SQuAD is a unique large-scale benchmark in that it uses a hidden test set for official evaluation of models. Teams submit their executable code, which is then run on a test set that is not publicly readable. Such a setup preserves the integrity of the test results. Models can be rerun on new test sets, either to get tighter confidence bounds on model performance, or to evaluate the ability of the model to generalize to new domains. Another advantage of having teams submit executable code is that models can be ensembled to further boost performance so that the weaknesses of one model are offset by the strengths of another. But having teams submit arbitrary code poses technical challenges: different programs expect different arguments and command-line options, they often require custom environments and library dependencies, and some models may also involve running multiple programs in a sequential pipeline.

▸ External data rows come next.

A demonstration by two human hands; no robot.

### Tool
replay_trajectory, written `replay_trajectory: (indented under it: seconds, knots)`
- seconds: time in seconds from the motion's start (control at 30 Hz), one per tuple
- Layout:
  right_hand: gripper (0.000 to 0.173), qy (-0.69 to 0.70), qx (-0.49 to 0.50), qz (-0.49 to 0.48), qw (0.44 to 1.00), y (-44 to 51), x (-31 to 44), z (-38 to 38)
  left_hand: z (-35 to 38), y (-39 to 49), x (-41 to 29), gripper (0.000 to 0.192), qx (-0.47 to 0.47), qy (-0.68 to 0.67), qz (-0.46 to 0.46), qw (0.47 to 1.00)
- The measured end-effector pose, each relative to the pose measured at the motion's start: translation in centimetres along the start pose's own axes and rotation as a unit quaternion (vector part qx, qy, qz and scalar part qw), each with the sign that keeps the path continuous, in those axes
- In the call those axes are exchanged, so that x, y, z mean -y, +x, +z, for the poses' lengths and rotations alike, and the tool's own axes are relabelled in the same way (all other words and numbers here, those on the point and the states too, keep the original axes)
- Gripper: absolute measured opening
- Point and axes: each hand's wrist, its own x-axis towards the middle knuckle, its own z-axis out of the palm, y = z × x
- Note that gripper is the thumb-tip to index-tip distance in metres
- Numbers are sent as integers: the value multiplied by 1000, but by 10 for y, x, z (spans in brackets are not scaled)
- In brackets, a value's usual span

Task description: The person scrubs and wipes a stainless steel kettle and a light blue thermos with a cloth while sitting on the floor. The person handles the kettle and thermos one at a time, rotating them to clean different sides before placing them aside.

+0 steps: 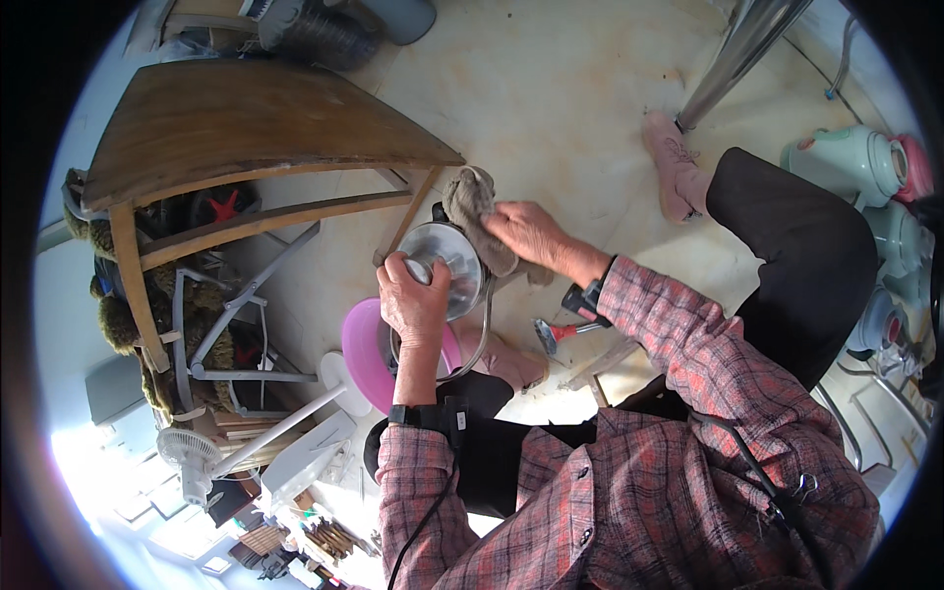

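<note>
My left hand grips the round knob on top of a shiny metal kettle, which is tilted over a pink plastic basin. A bent metal carrying handle loops out from the kettle's near side. In my right hand is a bunched, damp-looking brown cloth, pressed along the kettle's far right edge. Part of the kettle's body is hidden behind my left hand and the cloth. The basin's inside is mostly covered by my left hand and the kettle.
A wooden table stands at the upper left, its corner close to the cloth. A scraper with a red handle lies right of the basin. A white fan, a grey folding frame, a metal pole and a pale green vacuum flask stand around.
</note>
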Motion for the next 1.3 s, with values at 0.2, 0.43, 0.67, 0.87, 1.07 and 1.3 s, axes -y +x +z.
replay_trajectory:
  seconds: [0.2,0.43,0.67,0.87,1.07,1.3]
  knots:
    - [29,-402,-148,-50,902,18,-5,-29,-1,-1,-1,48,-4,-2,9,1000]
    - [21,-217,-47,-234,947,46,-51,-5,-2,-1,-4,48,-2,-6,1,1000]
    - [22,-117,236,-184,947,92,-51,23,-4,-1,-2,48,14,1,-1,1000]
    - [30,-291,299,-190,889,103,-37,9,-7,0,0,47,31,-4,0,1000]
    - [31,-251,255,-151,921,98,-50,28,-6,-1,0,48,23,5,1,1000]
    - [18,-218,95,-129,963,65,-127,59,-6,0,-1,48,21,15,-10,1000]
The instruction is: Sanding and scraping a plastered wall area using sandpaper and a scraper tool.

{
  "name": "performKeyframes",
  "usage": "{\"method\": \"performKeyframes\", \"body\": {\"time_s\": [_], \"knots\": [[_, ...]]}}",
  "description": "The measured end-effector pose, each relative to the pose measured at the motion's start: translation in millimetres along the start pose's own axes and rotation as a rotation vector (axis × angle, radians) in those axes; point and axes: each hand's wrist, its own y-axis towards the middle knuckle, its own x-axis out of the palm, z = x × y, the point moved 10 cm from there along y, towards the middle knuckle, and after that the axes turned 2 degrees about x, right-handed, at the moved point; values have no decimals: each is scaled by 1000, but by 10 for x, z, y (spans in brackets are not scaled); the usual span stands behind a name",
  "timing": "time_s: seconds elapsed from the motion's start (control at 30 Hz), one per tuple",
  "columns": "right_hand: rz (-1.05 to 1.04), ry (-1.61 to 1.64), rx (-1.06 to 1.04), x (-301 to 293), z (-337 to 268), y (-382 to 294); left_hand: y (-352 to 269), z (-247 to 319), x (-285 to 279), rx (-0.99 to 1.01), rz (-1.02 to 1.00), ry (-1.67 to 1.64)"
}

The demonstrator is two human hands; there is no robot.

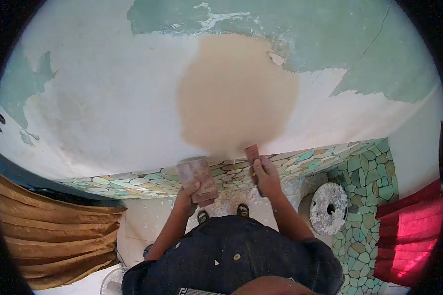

This is where CodaLab comes in. CodaLab is an online platform for collaborative and reproducible computational research. With CodaLab Worksheets, you can run your jobs on a cluster, document and share your experiments, all while keeping track of full provenance. The system exposes a simple command-line interface, with which you can upload your code and data as well as submit jobs to run them (see SQuAD data worksheet here). A job consists of 1) a Docker image, containing the environment in which to run your code, 2) a set of dependencies, i.e. the code and data to load into the Docker container where you job is run, and 3) the shell command to run inside this container. The files generated by a job can then be loaded into subsequent jobs as dependencies themselves. All this metadata about your jobs not only allows you to maintain a record of how you ran your code, but also enable others to reproduce your experiments, or even to rerun your pipelines on new datasets by substituting in different new dependencies.
These features allow us to run arbitrary code submissions for the SQuAD leaderboard, all while keeping the test set secret using CodaLab access control lists. Once a team has uploaded their code to CodaLab and successfully constructed jobs running the code on the public development dataset, we can reproduce the run by simply substituting the hidden test set for the development dataset. The results can then be queried using the CodaLab REST API to construct a live leaderboard on the web.
Last month, the CodaLab team and course staff organized a competition on SQuAD for Stanford’s popular CS224N (Natural Language Processing with Deep Learning) course. 162 student teams (with 1-3 students in each) competed in a tight, four-week expedition to apply their knowledge of deep learning for natural language processing to a real-world challenge task: SQuAD. CodaLab was employed for automated running and evaluation of the student submissions on the hidden test set, and a real-time online leaderboard that interfaced with CodaLab was set up for instantaneous feedback on the submission. Over the span of a short few weeks, many student teams managed to break a competitive EM/F1 score of 60/70, and the very top teams managed to rival entries on the external SQuAD leaderboard. The top student submission, at 77.5 F1, would have been a top 3 score on the leaderboard only 3 months ago -- not bad for a 4-week course!
We are grateful to Microsoft for their support of CodaLab and for giving students free GPU computing resources on Microsoft Azure, allowing them to build and test complex deep learning models on the large SQuAD dataset.